===== Data to examine =====

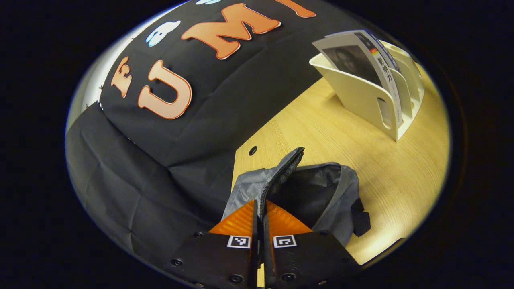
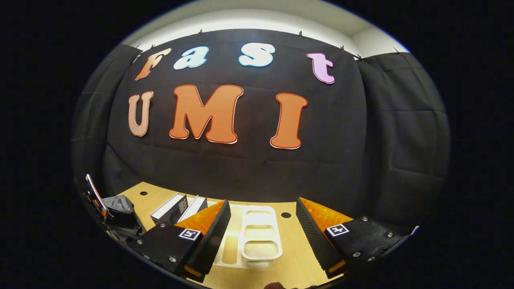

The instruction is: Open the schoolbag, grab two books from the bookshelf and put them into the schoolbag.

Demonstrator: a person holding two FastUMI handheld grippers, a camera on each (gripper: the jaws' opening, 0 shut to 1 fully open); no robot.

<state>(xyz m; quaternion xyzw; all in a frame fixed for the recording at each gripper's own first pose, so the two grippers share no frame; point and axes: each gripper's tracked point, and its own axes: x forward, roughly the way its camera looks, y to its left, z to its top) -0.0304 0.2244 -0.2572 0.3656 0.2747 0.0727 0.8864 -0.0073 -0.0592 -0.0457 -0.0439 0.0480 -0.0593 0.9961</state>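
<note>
A pale wood-grain surface (image 1: 333,132) is enclosed by the booth's black cloth wall, with a round hole seen in the wood ahead of the left gripper (image 1: 260,208). The opening step is judged in hand: the grey schoolbag's (image 1: 321,192) zipper edge (image 1: 281,168) is clenched between the left fingers and held up. The right gripper (image 2: 263,224) is released above the white bookshelf (image 2: 261,237), so next a book (image 2: 170,208) just beyond its left finger should be approached.

A light wooden table (image 1: 321,132) carried a grey schoolbag (image 1: 329,192) near its edge, with a white bookshelf (image 1: 361,96) standing well apart from it. 2 books (image 2: 176,208) leaned in the bookshelf's slots; 2 small holes pierced the tabletop.
</note>
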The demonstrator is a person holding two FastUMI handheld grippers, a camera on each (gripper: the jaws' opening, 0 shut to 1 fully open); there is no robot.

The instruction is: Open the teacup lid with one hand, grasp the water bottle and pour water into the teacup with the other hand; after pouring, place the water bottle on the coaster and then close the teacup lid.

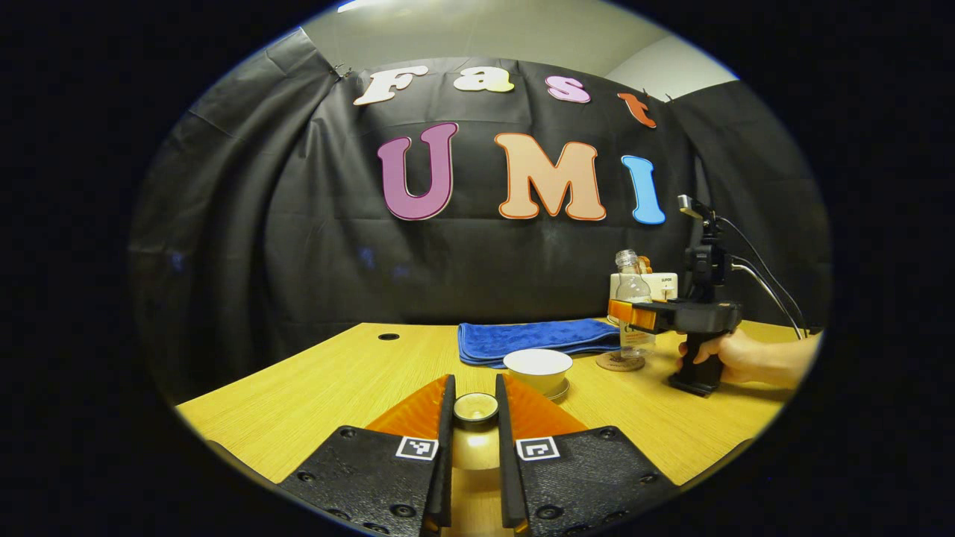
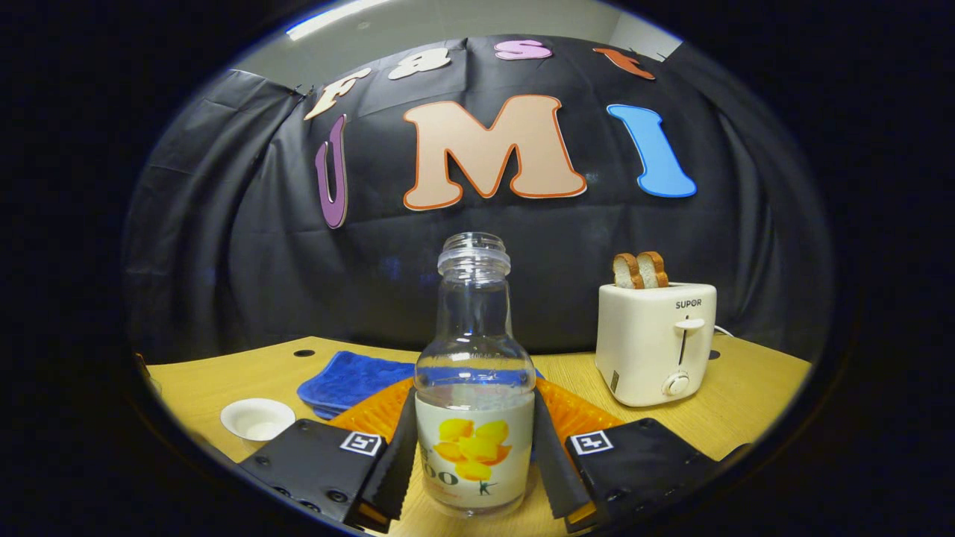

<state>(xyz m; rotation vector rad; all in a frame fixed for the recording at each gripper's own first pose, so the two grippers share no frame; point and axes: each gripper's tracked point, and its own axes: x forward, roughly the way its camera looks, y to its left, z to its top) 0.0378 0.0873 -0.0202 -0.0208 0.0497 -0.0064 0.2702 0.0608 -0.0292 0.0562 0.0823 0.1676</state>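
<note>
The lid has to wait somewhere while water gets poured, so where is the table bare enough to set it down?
Bare wood lies left of the cup and cloth, out to the table edge. The right side is crowded: bottle on coaster, toaster, right gripper.

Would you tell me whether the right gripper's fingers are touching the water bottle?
Touching. In the right gripper view, both fingers of the right gripper press against the water bottle, one on each side of its label.
</note>
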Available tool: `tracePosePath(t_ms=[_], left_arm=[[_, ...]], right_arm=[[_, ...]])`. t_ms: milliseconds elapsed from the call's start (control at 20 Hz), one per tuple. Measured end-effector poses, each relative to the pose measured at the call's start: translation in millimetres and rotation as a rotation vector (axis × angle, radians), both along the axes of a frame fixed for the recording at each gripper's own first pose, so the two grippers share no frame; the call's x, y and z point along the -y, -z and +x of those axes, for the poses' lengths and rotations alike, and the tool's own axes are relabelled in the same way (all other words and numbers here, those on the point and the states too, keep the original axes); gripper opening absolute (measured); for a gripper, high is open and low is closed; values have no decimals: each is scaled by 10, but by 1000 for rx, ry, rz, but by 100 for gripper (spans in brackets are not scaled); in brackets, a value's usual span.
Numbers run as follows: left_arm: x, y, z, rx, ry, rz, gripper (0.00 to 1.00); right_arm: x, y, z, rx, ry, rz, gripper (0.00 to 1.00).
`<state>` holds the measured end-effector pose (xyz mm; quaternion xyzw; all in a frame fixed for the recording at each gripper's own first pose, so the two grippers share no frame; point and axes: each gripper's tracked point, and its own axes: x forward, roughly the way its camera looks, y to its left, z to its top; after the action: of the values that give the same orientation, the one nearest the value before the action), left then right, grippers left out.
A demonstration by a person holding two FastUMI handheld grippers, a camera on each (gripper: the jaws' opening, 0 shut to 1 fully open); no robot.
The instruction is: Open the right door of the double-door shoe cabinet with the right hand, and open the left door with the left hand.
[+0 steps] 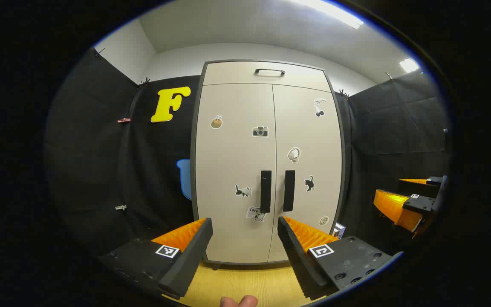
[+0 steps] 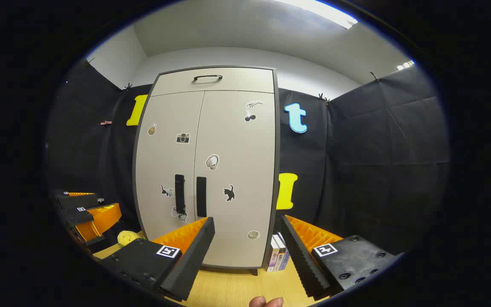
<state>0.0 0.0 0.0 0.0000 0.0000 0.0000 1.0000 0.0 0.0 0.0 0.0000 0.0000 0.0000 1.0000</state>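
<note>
- Left gripper view: the shoe cabinet (image 1: 267, 162) stands tall and upright on the wooden floor (image 1: 245, 283), against the black cloth wall. Small stickers dot its doors.
- Right gripper view: a few books (image 2: 278, 258) stand on the floor, leaning against the cabinet's right side. A small yellow toy (image 2: 128, 237) lies on the floor near its left side.
- Both doors are closed. The left door (image 1: 233, 170) and the right door (image 1: 307, 170) meet down the middle.
- Two dark handles, the left handle (image 1: 265, 191) and the right handle (image 1: 289, 190), run straight up and down, side by side at the middle.
- The left tool (image 1: 245, 238) is wide open and holds nothing. The handles are ahead of it, just above its tips, not touching.
- The right tool (image 2: 247, 241) is wide open too, and holds nothing. It points at the right door's lower part, with the handles up and to the left.
- Nothing stands between the tools and the doors.
</note>
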Motion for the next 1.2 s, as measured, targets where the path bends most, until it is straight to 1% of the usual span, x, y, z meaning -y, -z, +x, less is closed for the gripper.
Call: tracePosePath(t_ms=[400,850,1000,1200], left_arm=[[-16,-2,6,2,-17,3,95],[-64,8,-47,1,-18,16,95],[-94,35,-11,-7,-23,26,95],[-226,107,77,-24,-29,13,95]], right_arm=[[-14,38,3,-14,3,4,98],[-62,52,64,-11,-2,5,98],[-154,39,180,-9,-15,24,98],[-381,-84,561,35,-36,-1,98]])
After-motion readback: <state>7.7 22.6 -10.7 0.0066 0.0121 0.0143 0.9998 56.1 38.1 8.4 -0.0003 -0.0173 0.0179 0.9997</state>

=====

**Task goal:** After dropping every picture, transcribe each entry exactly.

**Task result:**
The instruction is: Open the schoolbag, grab two books from the bookshelf and put them into the schoolbag.

Demonstrator: a person holding two FastUMI handheld grippers, a camera on each (gripper: the jaws' opening, 0 shut to 1 fully open); no robot.

<state>(xyz m; quaternion xyzw; all in a frame fixed for the recording at each gripper's own first pose, so the two grippers share no frame; point and axes: each gripper's tracked point, and its own axes: x forward, roughly the way its camera looks, y to its left, z to its top) -0.0304 0.2244 -0.2572 0.3656 0.2747 0.0727 0.8864 -0.0073 -0.0592 -0.0457 -0.0439 0.0480 -0.0593 0.9961</state>
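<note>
A pale wood-grain surface (image 1: 333,132) is enclosed by the booth's black cloth wall, with a round hole seen in the wood ahead of the left gripper (image 1: 260,208). The opening step is judged in hand: the grey schoolbag's (image 1: 321,192) zipper edge (image 1: 281,168) is clenched between the left fingers and held up. The right gripper (image 2: 263,224) is released above the white bookshelf (image 2: 261,237), so next a book (image 2: 170,208) just beyond its left finger should be approached.

A light wooden table (image 1: 321,132) carried a grey schoolbag (image 1: 329,192) near its edge, with a white bookshelf (image 1: 361,96) standing well apart from it. 2 books (image 2: 176,208) leaned in the bookshelf's slots; 2 small holes pierced the tabletop.
</note>
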The demonstrator is a person holding two FastUMI handheld grippers, a camera on each (gripper: the jaws' opening, 0 shut to 1 fully open); there is no robot.

The instruction is: Open the teacup lid with one hand, grasp the water bottle and pour water into the teacup with the other hand; after pouring, place the water bottle on the coaster and then close the teacup lid.


<state>(xyz m; rotation vector rad; all in a frame fixed for the recording at each gripper's own first pose, so the two grippers share no frame; point and axes: each gripper's tracked point, and its own axes: x forward, roughly the way its camera looks, y to its left, z to its top) 0.0378 0.0873 -0.0202 -0.0208 0.0497 -0.0064 0.2702 0.0608 -0.0292 0.0562 0.0823 0.1676</state>
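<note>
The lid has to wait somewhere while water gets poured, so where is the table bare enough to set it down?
Bare wood lies left of the cup and cloth, out to the table edge. The right side is crowded: bottle on coaster, toaster, right gripper.

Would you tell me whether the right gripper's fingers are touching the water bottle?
Touching. In the right gripper view, both fingers of the right gripper press against the water bottle, one on each side of its label.
</note>
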Available tool: `tracePosePath(t_ms=[_], left_arm=[[_, ...]], right_arm=[[_, ...]])`. t_ms: milliseconds elapsed from the call's start (control at 20 Hz), one per tuple. Measured end-effector poses, each relative to the pose measured at the call's start: translation in millimetres and rotation as a rotation vector (axis × angle, radians), both along the axes of a frame fixed for the recording at each gripper's own first pose, so the two grippers share no frame; the call's x, y and z point along the -y, -z and +x of those axes, for the poses' lengths and rotations alike, and the tool's own axes are relabelled in the same way (all other words and numbers here, those on the point and the states too, keep the original axes); gripper opening absolute (measured); for a gripper, high is open and low is closed; values have no decimals: each is scaled by 10, but by 1000 for rx, ry, rz, but by 100 for gripper (spans in brackets are not scaled); in brackets, a value's usual span.
Numbers run as follows: left_arm: x, y, z, rx, ry, rz, gripper (0.00 to 1.00); right_arm: x, y, z, rx, ry, rz, gripper (0.00 to 1.00).
`<state>` holds the measured end-effector pose (xyz mm; quaternion xyzw; all in a frame fixed for the recording at each gripper's own first pose, so the two grippers share no frame; point and axes: each gripper's tracked point, and its own axes: x forward, roughly the way its camera looks, y to its left, z to its top; after the action: of the values that give the same orientation, the one nearest the value before the action), left then right, grippers left out.
A demonstration by a person holding two FastUMI handheld grippers, a camera on each (gripper: the jaws' opening, 0 shut to 1 fully open); no robot.
The instruction is: Open the right door of the double-door shoe cabinet with the right hand, and open the left door with the left hand.
[+0 steps] 
[+0 steps] 
<state>0.0 0.0 0.0 0.0000 0.0000 0.0000 1.0000 0.0 0.0 0.0 0.0000 0.0000 0.0000 1.0000</state>
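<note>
- Left gripper view: the shoe cabinet (image 1: 267, 162) stands tall and upright on the wooden floor (image 1: 245, 283), against the black cloth wall. Small stickers dot its doors.
- Right gripper view: a few books (image 2: 278, 258) stand on the floor, leaning against the cabinet's right side. A small yellow toy (image 2: 128, 237) lies on the floor near its left side.
- Both doors are closed. The left door (image 1: 233, 170) and the right door (image 1: 307, 170) meet down the middle.
- Two dark handles, the left handle (image 1: 265, 191) and the right handle (image 1: 289, 190), run straight up and down, side by side at the middle.
- The left tool (image 1: 245, 238) is wide open and holds nothing. The handles are ahead of it, just above its tips, not touching.
- The right tool (image 2: 247, 241) is wide open too, and holds nothing. It points at the right door's lower part, with the handles up and to the left.
- Nothing stands between the tools and the doors.
</note>
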Motion for the next 1.2 s, as measured, targets where the path bends most, until it is straight to 1% of the usual span, x, y, z meaning -y, -z, +x, less is closed for the gripper.
Call: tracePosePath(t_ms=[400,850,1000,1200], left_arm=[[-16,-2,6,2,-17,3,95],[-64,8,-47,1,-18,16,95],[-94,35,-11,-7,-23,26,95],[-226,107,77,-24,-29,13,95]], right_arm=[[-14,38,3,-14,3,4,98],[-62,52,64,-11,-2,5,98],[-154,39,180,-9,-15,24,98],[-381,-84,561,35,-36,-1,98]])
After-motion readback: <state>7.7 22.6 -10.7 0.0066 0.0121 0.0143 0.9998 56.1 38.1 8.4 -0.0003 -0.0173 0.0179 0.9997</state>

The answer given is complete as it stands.